• **Exercise aim**
Each line of the data that includes "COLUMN" must be copied.

--- Source data Enclosed Below ---

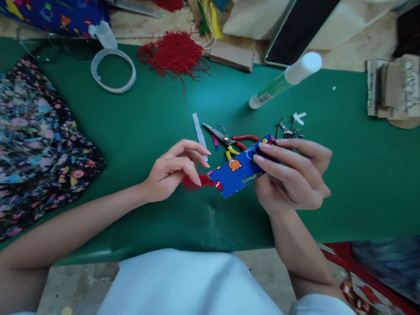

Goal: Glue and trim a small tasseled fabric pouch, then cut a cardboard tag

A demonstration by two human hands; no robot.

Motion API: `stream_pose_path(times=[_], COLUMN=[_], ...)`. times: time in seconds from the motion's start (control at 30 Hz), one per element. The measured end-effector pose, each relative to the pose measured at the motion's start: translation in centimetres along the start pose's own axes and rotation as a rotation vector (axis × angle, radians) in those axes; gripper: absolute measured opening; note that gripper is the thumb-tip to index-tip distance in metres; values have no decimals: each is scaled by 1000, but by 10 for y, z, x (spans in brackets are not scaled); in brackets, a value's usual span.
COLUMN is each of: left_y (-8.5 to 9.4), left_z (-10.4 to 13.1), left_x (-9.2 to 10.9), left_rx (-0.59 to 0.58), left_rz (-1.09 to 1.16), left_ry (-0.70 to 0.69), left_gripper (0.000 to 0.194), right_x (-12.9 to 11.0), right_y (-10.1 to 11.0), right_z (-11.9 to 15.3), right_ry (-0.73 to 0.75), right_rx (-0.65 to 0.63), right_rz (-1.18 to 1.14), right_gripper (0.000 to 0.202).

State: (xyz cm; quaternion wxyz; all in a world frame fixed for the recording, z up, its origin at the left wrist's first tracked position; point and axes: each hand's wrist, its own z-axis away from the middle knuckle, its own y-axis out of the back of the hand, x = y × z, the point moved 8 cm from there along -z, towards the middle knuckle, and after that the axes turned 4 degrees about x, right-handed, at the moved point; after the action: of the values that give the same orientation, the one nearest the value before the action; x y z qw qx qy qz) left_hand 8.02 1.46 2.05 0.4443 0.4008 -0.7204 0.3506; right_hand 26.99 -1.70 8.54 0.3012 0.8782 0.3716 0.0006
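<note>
Between the thumb and fingers of my right hand [292, 175] is a blue patterned bookmark [234, 175] with an orange bear print and the word "Loveable". A red tassel [198, 180] hangs from its left end. My left hand [177, 168] is beside the tassel, fingers loosely curled and apart, with nothing visible in them. Just behind the bookmark lie small scissors [226, 139] with red and yellow handles, partly covered by it. A pale strip [198, 131] and a small pink and blue scrap [215, 142] rest near the blades.
A glue stick [278, 85] stands behind my right hand, near thread scraps [288, 129]. Farther back are a red yarn pile [177, 54], a tape roll [113, 71] and a phone [298, 30]. Floral fabric [42, 148] covers the left side; cardboard pieces [393, 89] sit at right.
</note>
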Motion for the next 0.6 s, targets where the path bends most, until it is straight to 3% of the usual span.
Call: stream_pose_path(times=[0.13, 0.23, 0.33, 0.43, 0.5, 0.6], left_y=[-2, -10, -20, -23, -21, -17], left_z=[1, 3, 3, 2, 1, 2], left_x=[-14, -21, -17, -11, -11, -13], left_rx=[4, -101, -292, -344, -308, -241], left_rz=[82, 68, -86, -166, -157, -155], left_ry=[212, 332, 283, 203, 206, 226], left_gripper=[20, 34, 48, 39, 32, 32], right_x=[-3, -9, -14, -18, -14, 5], right_y=[-1, -5, -11, -16, -18, -16], right_z=[1, 0, 0, 2, 3, 10], right_ry=[3, 25, 39, 33, -59, -357], right_rx=[-4, -11, -24, -51, -51, 8], right_rz=[-17, -37, -54, -19, 1, -123], right_gripper=[17, 18, 19, 22, 28, 40])
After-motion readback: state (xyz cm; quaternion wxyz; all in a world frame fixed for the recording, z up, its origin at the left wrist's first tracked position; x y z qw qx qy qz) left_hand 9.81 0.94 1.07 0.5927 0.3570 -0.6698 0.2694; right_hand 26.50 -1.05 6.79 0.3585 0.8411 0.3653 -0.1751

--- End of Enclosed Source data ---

• **Task output**
Motion API: `stream_pose_path(times=[_], COLUMN=[_], ...)`. times: time in seconds from the motion's start (control at 30 Hz), one per element. The measured end-effector pose, each relative to the pose measured at the motion's start: translation in centimetres along the start pose's own axes and rotation as a rotation vector (axis × angle, radians) in those axes; gripper: absolute measured opening; note that gripper is the thumb-tip to index-tip distance in metres; values have no decimals: each is scaled by 1000, but by 10 for y, z, x (spans in brackets are not scaled); in brackets, a value's usual span.
COLUMN is each of: left_y (-8.5 to 9.4), left_z (-10.4 to 13.1), left_x (-9.2 to 10.9), left_rx (-0.59 to 0.58), left_rz (-1.09 to 1.16), left_ry (-0.70 to 0.69), left_gripper (0.000 to 0.194), right_x (-12.9 to 11.0), right_y (-10.1 to 11.0), right_z (-11.9 to 15.3), right_ry (-0.73 to 0.75), right_rx (-0.65 to 0.63), right_rz (-1.18 to 1.14), right_gripper (0.000 to 0.202).

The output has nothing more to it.